◆ Your instructions
Only the lines below, from the one with "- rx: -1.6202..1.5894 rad" through the one with "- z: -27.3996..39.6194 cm", are to be written out, exactly.

◆ Supplied data

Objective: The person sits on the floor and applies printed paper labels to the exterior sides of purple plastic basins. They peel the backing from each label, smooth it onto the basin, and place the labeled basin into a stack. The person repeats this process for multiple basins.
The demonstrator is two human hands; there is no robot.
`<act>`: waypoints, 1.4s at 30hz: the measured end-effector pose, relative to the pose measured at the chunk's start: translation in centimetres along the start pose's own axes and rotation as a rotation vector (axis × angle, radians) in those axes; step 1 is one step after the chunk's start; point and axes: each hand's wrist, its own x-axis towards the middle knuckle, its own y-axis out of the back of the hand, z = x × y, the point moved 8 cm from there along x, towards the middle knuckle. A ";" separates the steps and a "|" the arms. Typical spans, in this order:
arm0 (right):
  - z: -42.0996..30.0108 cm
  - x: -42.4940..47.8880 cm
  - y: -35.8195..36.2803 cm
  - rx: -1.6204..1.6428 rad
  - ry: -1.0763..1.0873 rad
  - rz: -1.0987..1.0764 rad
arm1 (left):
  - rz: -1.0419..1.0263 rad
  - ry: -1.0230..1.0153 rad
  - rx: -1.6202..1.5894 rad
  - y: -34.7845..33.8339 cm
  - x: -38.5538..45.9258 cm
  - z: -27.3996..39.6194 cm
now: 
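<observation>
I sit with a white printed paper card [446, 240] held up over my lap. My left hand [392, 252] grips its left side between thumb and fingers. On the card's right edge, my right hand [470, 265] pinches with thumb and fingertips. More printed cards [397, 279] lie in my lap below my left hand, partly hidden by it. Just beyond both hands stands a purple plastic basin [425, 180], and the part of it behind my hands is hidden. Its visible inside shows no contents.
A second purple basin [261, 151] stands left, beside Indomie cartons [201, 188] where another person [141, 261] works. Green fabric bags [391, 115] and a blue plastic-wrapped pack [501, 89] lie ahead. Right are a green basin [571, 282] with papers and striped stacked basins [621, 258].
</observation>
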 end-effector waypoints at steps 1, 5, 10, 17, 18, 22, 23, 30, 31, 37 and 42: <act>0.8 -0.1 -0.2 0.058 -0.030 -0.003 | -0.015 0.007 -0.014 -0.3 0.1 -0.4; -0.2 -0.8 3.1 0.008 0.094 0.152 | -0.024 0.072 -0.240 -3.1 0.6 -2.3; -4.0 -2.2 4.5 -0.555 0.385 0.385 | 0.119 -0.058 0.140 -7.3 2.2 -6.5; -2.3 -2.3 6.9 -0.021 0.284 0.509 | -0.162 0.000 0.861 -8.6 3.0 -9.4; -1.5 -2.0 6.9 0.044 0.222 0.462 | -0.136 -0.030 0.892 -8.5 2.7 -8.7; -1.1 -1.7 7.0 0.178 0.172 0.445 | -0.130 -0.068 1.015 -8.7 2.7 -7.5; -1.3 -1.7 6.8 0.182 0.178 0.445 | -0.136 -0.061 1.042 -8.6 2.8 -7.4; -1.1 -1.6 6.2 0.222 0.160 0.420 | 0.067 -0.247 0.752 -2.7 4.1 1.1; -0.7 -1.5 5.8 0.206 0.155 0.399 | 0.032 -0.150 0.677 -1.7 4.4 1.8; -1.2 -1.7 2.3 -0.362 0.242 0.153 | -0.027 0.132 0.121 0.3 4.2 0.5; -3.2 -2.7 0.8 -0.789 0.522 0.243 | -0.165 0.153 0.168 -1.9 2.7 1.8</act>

◆ Output for this exercise
  - rx: -1.6202..1.5894 rad
  - y: -34.7845..33.8339 cm
  - x: -38.5538..45.9258 cm
  - z: -27.3996..39.6194 cm

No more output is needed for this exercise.